# XML example and exercise
****
+ study examples of accessing nodes in XML tree structure  
+ work on exercise to be completed and submitted
****
+ reference: https://docs.python.org/2.7/library/xml.etree.elementtree.html
+ data source: http://www.dbis.informatik.uni-goettingen.de/Mondial
****

In [179]:
from xml.etree import ElementTree as ET
import pandas as pd
import numpy as np

## XML example

+ for details about tree traversal and iterators, see https://docs.python.org/2.7/library/xml.etree.elementtree.html

In [5]:
document_tree = ET.parse( './data/mondial_database_less.xml' )
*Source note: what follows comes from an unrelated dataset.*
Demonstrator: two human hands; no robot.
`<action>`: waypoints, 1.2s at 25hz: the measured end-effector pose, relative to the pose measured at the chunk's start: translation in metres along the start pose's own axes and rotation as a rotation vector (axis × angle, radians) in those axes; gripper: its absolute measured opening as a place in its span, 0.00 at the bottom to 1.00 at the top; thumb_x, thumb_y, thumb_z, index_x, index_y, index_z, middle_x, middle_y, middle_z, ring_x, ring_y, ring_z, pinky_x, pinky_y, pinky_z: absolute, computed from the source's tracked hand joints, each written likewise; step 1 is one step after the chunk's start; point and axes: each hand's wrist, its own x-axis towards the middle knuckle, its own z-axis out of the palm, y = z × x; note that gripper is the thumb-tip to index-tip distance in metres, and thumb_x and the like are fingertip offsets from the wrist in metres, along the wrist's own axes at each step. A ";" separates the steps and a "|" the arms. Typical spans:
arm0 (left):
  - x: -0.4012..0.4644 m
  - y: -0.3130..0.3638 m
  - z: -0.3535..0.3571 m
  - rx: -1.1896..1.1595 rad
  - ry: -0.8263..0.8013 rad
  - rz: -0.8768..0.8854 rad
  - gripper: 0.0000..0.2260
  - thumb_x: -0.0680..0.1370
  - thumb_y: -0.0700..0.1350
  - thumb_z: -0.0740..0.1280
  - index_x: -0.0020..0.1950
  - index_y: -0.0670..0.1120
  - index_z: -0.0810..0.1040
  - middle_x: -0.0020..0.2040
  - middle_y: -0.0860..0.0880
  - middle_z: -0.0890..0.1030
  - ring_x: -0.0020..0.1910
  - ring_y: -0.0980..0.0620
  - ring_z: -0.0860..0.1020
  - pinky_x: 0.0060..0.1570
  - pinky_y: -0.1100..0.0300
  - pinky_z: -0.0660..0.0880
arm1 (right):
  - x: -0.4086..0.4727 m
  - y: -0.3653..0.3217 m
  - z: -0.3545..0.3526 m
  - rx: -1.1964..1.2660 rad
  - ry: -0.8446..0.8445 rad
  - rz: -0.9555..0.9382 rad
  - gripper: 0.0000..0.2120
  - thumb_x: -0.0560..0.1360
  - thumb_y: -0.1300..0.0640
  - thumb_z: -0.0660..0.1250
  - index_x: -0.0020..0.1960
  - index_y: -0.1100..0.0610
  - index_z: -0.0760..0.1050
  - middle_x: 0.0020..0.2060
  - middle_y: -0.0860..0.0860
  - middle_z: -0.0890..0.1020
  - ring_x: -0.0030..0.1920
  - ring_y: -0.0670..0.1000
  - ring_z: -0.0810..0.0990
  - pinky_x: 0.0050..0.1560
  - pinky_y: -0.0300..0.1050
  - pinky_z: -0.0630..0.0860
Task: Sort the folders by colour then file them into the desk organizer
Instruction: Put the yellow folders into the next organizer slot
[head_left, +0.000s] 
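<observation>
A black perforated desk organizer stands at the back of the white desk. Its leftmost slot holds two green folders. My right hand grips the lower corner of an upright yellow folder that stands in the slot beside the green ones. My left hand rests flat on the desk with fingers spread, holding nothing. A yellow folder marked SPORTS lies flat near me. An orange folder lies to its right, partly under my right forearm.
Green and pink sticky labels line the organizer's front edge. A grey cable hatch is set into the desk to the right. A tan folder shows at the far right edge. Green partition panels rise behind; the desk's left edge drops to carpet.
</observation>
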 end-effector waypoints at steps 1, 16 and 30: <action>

<xml.etree.ElementTree.ElementTree at 0x1089d7d50>

In [242]:
# print names of all countries
for child in document_tree.getroot():
    print child.find('name').text

Albania
Greece
Macedonia
Serbia
Montenegro
Kosovo
Andorra


In [233]:
# print names of all countries and their cities
for element in document_tree.iterfind('country'):
    print '* ' + element.find('name').text + ':',
    capitals_string = ''
    for subelement in element.getiterator('city'):
        capitals_string += subelement.find('name').text + ', '
    print capitals_string[:-2]

* Albania: Tirana, Shkodër, Durrës, Vlorë, Elbasan, Korçë
* Greece: Komotini, Kavala, Athina, Peiraias, Peristeri, Acharnes, Patra, Kozani, Kerkyra, Ioannina, Thessaloniki, Iraklio, Chania, Ermoupoli, Rhodes, Tripoli, Lamia, Chalkida, Larissa, Volos, Mytilini, Karyes
* Macedonia: Skopje, Kumanovo
* Serbia: Beograd, Novi Sad, Niš
* Montenegro: Podgorica
* Kosovo: Prishtine
* Andorra: Andorra la Vella


****
## XML exercise

Using data in 'data/mondial_database.xml', the examples above, and refering to https://docs.python.org/2.7/library/xml.etree.elementtree.html, find

1. 10 countries with the lowest infant mortality rates
2. 10 cities with the largest population
3. 10 ethnic groups with the largest overall populations (sum of best/latest estimates over all countries)
4. name and country of a) longest river, b) largest lake and c) airport at highest elevation

In [8]:
document = ET.parse( './data/mondial_database.xml' )

In [281]:
# First
# List available tags/attributes of random country (not exhaustive) for convenience

for child in document.getroot()[1]:
        print child.tag

name
localname
population
population
population
population
population
population
population
population
population
population
population
population
population
population
population
population_growth
infant_mortality
gdp_total
gdp_agri
gdp_ind
gdp_serv
inflation
unemployment
indep_date
government
encompassed
ethnicgroup
religion
religion
language
border
border
border
border
province
province
province
province
province
province
province
province
province
province
province
province
province
province


In [267]:
# For reference, a pd df of all possible tags and attributes

tags_attributes_dict = {'Tags': [],
                        'Attributes' : []}

for child in document.getroot():
    tags_attributes_dict['Tags'].append(child.tag)
    tags_attributes_dict['Attributes'].append(child.attrib)
        
tags_attributes_df = pd.DataFrame(data=tags_attributes_dict)
tags_attributes_df.head()

Unnamed: 0,Attributes,Tags
0,{u'memberships': u'org-BSEC org-CEI org-CD org...,country
1,{u'memberships': u'org-AG org-BIS org-BSEC org...,country
2,{u'memberships': u'org-BIS org-CEI org-CD org-...,country
3,{u'memberships': u'org-BIS org-BSEC org-CEI or...,country
4,{u'memberships': u'org-CEI org-CD org-SELEC or...,country


In [42]:
# First thing's first:
# Create a dict with which to create a pandas DataFrame, for easy manipulation
# Rates stored as floates to avoid sort issue

IM_dict = {'Country' : [],
           'Infant_Mortality_Rate' : []}

for child in document.iterfind('country'):
    if child.find('infant_mortality') is not None:
        IM_dict['Country'].append(child.find('name').text)
        IM_dict['Infant_Mortality_Rate'].append(float(child.find('infant_mortality').text))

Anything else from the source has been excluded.